Ogni tanto si va a frugare nei meandri più reconditi del congelatore,
nella speranza di un’illuminazione divina che risolva il problema del pranzo.
Stamattina ho trovato i resti di un esperimento mal riuscito di pasta fillo
(ricetta presa da QUI ).La ricetta è senza dubbio validissima, ma io non sono riuscita a
ricavarne quadrati abbastanza grandi da fare non dico un involtino primavera,
ma nemmeno un fagiolo ricoperto. Poi ho trovato un vasetto con un misero avanzo
di condimento ai porcini e tartufo utilizzato poco tempo fa (porcini trifolati,
un dadino di tartufo rimasto). Avevo qualche legittimo dubbio sulla riuscita
del tartufo, una volta scongelato, (difficile lamellare un tubero molliccio), e
poi il tutto era insufficiente per quattro porzioni. Non volevo aggiungere
ulteriori sapori, e poi non avevo granché in dispensa.
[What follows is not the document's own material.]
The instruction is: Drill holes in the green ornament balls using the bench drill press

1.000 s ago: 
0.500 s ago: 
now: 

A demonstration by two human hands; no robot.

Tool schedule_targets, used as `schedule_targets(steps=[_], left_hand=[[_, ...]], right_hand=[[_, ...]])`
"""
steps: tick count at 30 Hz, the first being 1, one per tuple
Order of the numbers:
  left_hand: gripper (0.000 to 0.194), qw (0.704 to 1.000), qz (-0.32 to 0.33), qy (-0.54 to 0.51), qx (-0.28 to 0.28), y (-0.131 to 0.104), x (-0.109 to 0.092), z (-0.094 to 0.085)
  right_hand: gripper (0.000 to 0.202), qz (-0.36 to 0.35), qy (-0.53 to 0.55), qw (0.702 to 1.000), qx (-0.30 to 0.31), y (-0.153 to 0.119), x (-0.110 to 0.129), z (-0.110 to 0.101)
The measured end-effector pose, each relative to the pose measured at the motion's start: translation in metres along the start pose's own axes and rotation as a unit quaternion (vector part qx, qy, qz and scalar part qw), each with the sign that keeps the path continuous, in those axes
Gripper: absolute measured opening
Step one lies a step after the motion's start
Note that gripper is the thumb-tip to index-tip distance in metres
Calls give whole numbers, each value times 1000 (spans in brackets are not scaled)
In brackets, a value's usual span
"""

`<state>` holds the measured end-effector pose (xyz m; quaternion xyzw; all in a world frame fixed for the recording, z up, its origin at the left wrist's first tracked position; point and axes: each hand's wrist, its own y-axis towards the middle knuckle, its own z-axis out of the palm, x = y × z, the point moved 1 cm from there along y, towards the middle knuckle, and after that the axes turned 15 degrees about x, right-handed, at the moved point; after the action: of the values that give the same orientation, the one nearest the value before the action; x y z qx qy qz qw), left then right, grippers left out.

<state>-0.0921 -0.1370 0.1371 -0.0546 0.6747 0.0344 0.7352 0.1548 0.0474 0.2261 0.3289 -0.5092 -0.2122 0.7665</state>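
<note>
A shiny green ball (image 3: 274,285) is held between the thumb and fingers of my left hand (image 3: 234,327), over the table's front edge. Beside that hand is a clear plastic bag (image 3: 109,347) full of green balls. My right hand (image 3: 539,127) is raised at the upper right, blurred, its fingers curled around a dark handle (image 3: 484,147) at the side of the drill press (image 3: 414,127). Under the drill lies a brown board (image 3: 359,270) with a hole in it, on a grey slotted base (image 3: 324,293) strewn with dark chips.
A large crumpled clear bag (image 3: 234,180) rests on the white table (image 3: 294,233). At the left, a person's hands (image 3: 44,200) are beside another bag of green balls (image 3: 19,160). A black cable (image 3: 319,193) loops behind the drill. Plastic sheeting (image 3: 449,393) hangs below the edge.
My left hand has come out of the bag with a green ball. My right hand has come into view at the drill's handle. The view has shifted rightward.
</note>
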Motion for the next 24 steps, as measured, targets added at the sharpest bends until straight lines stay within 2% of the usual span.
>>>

Allora ho impastato
delle tagliatelle, ho frullato il condimento di cui sopra e l’ho aggiunto all’impasto.
Ho creato degli artistici puzzle con i tasselli di fillo, ci ho schiaffato
dentro le tagliatelle condite con burro e scaglie di parmigiano, ed ho passato
il tutto velocemente sotto il grill. Risultato: mi hanno chiesto di rifarle al più
presto. Questo vuol dire:

A)Rifare il risotto con porcini e tartufo, ed abbondare con il condimento;

B)Rifare la pasta fillo, e sbagliarla (questo mi riesce bene);

C)Rifare la sfoglia a mano (e questo comporterà un improvviso attacco
artritico, perché non ricordavo che fosse così faticoso).